Como cuento en otro lugar, el local que habíamos adquirido necesitaba una profunda reforma. El diseño debía ser singular, puesto que queríamos destacar como restaurante de cierta elegancia. Hubiera sido mejor, por la zona, abrir un local para comidas rápidas y baratas (la proximidad a la Puerta del Sol y al Palacio Real resultaba determinante del tipo de público), pero nos dejamos seducir por la idea de un restaurante a lo niuyorquino, o algo así.

La zona de influencia del restaurante estaba bastante abadonada. Aunque ubicado en una plazuela con encanto, de los pocos que aún quedan en Madrid,  pertenecía a un área que la gente desconocía. Había varios restaurantes, desde luego, que malvivían en dura competencia, algunos de ellos regentados por su propietario-maitre y su esposa-cocinera. Ofrecían menús muy baratos y muy dignos. Sin estridencia alguna, sin especial novedad, pero apetitosos.

Gasté dinero en probar sus comidas. Me convencí de que la calidad era más que aceptable, en general. Un poco más allá del área de influencia directa, había las representaciones de las cadenas que ofrecían hamburguesas, pizzas o bocadillos de jamón y tortilla.
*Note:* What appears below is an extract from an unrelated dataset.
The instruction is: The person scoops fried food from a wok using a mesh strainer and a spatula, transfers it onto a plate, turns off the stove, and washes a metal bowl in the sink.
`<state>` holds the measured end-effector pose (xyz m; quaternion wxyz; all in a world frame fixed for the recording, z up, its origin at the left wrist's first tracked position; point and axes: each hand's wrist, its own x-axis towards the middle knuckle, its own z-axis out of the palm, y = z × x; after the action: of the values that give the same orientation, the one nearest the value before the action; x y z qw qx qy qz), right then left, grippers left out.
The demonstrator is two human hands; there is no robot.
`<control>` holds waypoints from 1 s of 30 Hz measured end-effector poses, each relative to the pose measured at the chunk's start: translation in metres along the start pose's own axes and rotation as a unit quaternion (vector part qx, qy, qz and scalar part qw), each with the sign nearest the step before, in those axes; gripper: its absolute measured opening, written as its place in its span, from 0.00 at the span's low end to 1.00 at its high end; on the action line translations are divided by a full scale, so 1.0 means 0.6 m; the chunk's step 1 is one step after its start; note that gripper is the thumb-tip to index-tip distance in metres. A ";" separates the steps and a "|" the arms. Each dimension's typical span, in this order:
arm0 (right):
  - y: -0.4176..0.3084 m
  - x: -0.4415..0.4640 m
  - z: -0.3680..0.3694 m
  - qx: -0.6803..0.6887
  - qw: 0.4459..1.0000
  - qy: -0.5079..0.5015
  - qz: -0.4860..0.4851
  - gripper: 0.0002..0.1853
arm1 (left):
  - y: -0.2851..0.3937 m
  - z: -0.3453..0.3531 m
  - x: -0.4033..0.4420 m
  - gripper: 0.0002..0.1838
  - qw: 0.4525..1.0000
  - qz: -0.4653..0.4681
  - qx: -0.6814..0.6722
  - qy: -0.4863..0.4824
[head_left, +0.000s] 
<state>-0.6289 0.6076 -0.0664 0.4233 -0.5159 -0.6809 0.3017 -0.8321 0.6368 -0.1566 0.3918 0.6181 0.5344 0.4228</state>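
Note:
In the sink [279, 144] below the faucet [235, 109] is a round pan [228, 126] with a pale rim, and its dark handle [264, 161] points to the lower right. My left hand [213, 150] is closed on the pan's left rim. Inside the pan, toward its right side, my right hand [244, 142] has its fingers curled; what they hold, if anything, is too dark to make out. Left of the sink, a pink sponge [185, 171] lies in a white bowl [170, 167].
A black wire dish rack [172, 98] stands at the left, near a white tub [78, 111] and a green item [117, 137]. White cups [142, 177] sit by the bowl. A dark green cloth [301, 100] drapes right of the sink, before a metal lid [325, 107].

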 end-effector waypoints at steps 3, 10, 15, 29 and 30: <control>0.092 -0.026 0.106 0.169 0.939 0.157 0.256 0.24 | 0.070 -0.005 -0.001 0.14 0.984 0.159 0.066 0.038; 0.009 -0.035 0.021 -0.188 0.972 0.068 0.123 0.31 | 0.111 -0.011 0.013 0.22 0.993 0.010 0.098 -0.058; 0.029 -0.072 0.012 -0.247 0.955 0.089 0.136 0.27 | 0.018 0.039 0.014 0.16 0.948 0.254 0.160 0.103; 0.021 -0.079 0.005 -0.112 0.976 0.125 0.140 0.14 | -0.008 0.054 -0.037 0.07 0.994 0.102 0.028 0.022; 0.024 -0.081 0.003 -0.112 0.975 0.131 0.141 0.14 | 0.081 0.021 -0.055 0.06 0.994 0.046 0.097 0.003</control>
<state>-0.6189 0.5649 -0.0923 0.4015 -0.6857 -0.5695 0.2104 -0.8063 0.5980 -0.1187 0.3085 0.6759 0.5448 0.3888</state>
Nada que hacer contra ellos.

Tampoco cabría competir contra los bares, provistos de televisión panorámica, permanentemente encendida, que cada miércoles, y viernes, por lo menos, ofrecían interesantísimos partidos para una clientela que tomaba un par de cubalibres o un vinazo mientras se manchaba algo los pantalones con la grasa del magnífico chorizo de pueblo con el que les obsequiaba el patrón.